Мастерская скульптурного отделения занимала весь верхний этаж старого монастырского корпуса на окраине Ольтрарно: высокие своды, побелённые известью, пыль мраморной крошки, оседающая на подоконниках слоем, который не успевали смахивать уборщицы, и особый, тяжёлый запах глины вперемешку с растворителем для лака, который Пьетро вдыхал по утрам с большей охотой, чем запах кофе в баре напротив. Свет в мастерской падал через высокие, забранные решёткой окна ровным, рассеянным потоком — тем самым, ради которого монастырь и был некогда построен на этом месте, — и Пьетро, ещё студентом, интуитивно ценил эту ровность света задолго до того, как научился формулировать, почему предпочитает её любому другому освещению. На третьем курсе, когда группу перевели на современную практику, профессор Бельтрами — куратор, известный тем, что вывозил студентов на биеннале и говорил об инсталляции с той же страстью, с какой прежнее поколение говорило о мраморе, — поставил перед Пьетро задание, от которого тот отказался в первый и единственный раз за годы обучения: создать эфемерный объект, рассчитанный на разрушение в течение выставочной недели.

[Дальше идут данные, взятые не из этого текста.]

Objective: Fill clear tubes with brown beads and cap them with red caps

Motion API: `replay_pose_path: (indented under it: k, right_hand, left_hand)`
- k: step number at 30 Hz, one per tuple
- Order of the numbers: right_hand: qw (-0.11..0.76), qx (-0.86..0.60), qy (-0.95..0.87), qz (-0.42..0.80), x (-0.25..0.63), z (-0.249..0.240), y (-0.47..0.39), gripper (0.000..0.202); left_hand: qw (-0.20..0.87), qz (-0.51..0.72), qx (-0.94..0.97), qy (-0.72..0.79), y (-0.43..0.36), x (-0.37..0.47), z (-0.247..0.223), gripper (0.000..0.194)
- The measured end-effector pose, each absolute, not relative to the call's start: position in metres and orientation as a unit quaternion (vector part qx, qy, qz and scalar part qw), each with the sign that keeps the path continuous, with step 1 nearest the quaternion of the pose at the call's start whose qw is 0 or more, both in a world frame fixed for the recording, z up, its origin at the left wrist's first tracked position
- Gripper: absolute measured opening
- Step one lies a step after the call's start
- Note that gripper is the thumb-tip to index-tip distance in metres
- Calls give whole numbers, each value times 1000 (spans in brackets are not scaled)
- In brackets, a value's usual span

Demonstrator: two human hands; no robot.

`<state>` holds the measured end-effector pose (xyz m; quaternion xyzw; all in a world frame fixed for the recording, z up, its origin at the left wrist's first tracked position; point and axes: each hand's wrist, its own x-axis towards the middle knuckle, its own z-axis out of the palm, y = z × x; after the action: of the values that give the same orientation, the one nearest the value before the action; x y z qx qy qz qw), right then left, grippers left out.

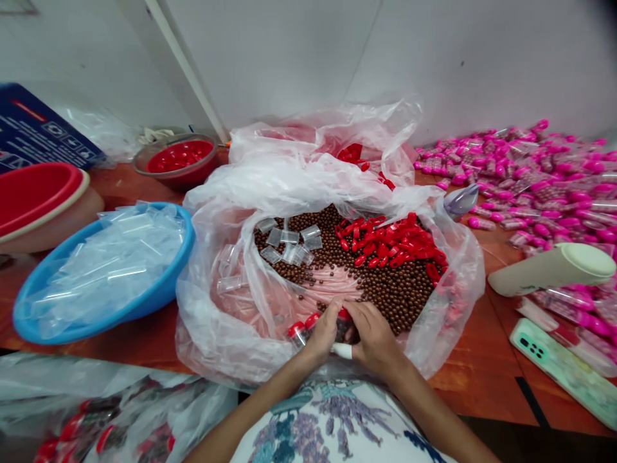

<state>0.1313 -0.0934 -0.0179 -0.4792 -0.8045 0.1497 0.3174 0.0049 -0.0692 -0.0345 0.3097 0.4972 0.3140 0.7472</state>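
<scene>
Both hands, the left hand [322,337] and the right hand [375,333], are closed together around a small jar [343,314] with a red top; the exact finger contact is partly hidden. The jar is at the near side of the plastic bag [207,350], in the middle. I judge it light, stiff and smooth, so it may slip; its sides below the top seem the best place to hold. The forearms come from the near left and near right and meet, with fingers curled inward. Capped jars [297,333] lie just left, brown balls [400,292] to the right, red caps [395,241] farther.
</scene>
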Motion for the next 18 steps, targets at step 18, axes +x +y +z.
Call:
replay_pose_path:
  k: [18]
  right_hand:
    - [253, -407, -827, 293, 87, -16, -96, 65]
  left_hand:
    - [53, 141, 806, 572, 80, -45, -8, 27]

-- Искусство, которое боится времени, не искусство, -- сказал Бельтрами, расхаживая между мольбертами, тростью для указки постукивая по краю каждого стола, будто отбивая ритм собственной лекции. -- Скульптура девятнадцатого века мертва, синьор Ваньи, потому что верила в вечность формы. Мы больше в это не верим.

Однокурсники за соседними столами старались не смотреть в сторону Пьетро — конфликт между ним и Бельтрами давно стал в группе темой, о которой шептались в курилке, но не заговаривали вслух в присутствии обоих, — и в этой особой, напряжённой тишине мастерской Пьетро чувствовал себя не столько неправым, сколько единственным трезвым человеком в комнате, наполненной людьми, убедившими себя, что разрушение и есть смелость.

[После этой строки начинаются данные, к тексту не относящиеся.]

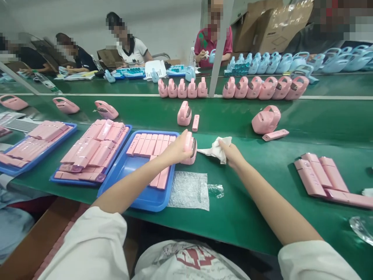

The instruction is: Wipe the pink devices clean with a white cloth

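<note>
My left hand [177,149] is closed around a pink handled device [191,151] with a dark oval panel, held above the green table [250,217]. Part of the device is hidden behind my fingers. A crumpled white cloth [220,149] is pinched in my right hand [232,153]; its thin twisted end reaches left to the device. Under my left forearm sits a blue tray [154,201] with pink rectangular pieces [150,144] in rows. A flat bubble-wrap pouch [190,190] lies right of the tray.
Ahead stand a pink device [184,113] and a small pink piece [196,122]. Another blue tray [55,179], piled with pink pieces, is on the left. More pink pieces [313,177] lie to the right. Across the table, a person in red [227,42] holds a blue device.
</note>
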A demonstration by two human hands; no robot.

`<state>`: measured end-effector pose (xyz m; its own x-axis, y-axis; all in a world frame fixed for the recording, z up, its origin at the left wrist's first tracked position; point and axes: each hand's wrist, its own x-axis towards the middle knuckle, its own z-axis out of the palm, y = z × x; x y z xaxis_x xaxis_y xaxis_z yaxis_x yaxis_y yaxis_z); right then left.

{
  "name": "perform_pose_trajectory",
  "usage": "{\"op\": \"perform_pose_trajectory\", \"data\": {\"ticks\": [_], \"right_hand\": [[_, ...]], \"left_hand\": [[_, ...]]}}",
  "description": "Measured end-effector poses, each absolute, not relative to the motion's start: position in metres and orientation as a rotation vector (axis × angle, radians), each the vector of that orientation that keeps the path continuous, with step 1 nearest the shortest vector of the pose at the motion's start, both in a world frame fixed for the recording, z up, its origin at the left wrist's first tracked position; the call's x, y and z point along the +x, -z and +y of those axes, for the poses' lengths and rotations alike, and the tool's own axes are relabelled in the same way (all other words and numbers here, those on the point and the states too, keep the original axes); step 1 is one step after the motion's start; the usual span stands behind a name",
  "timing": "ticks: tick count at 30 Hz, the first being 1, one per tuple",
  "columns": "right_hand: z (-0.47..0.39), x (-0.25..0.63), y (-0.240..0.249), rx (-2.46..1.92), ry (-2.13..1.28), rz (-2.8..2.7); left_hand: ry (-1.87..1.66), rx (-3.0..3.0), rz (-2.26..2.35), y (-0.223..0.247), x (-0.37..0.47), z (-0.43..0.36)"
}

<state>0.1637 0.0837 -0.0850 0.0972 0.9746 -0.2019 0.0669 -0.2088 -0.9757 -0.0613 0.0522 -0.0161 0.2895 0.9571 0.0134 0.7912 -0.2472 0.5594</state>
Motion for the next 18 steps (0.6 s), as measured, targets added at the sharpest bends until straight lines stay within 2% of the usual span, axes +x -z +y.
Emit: {"op": "perform_pose_trajectory", "data": {"ticks": [4,10,15,18], "right_hand": [[0.053,0.173,0.077,-1.398,-1.380,-0.891],[0.006,0.161,0.081,-1.205,-1.387,-0.804],[-0.023,0.158,0.087,-1.108,-1.377,-1.368],[-0.025,0.164,0.089,-0.887,-1.312,-1.808]], "left_hand": [[-0.584,2.109,1.551,0.017,-0.061,0.032],[-0.614,2.184,1.395,0.019,-0.056,-0.033],[-0.822,2.194,1.335,0.035,-0.055,-0.067],[-0.896,2.253,1.213,0.047,-0.055,-0.076]]}}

Пьетро промолчал тогда, хотя внутри уже формировался ответ, для которого у него ещё не было слов: он верил в вечность формы ровно настолько, насколько не верил в ценность распада. Пусть весь мир вокруг него — однокурсники с их видеоинсталляциями из тающего льда, перформансами с гниющими фруктами, объектами, специально спроектированными на саморазрушение, — превозносил хрупкость как высшую истину искусства. Пьетро находил в этом не смелость, а капитуляцию: отказ бороться за то единственное, ради чего скульптура вообще существовала со времён Фидия, — за форму, переживающую создателя.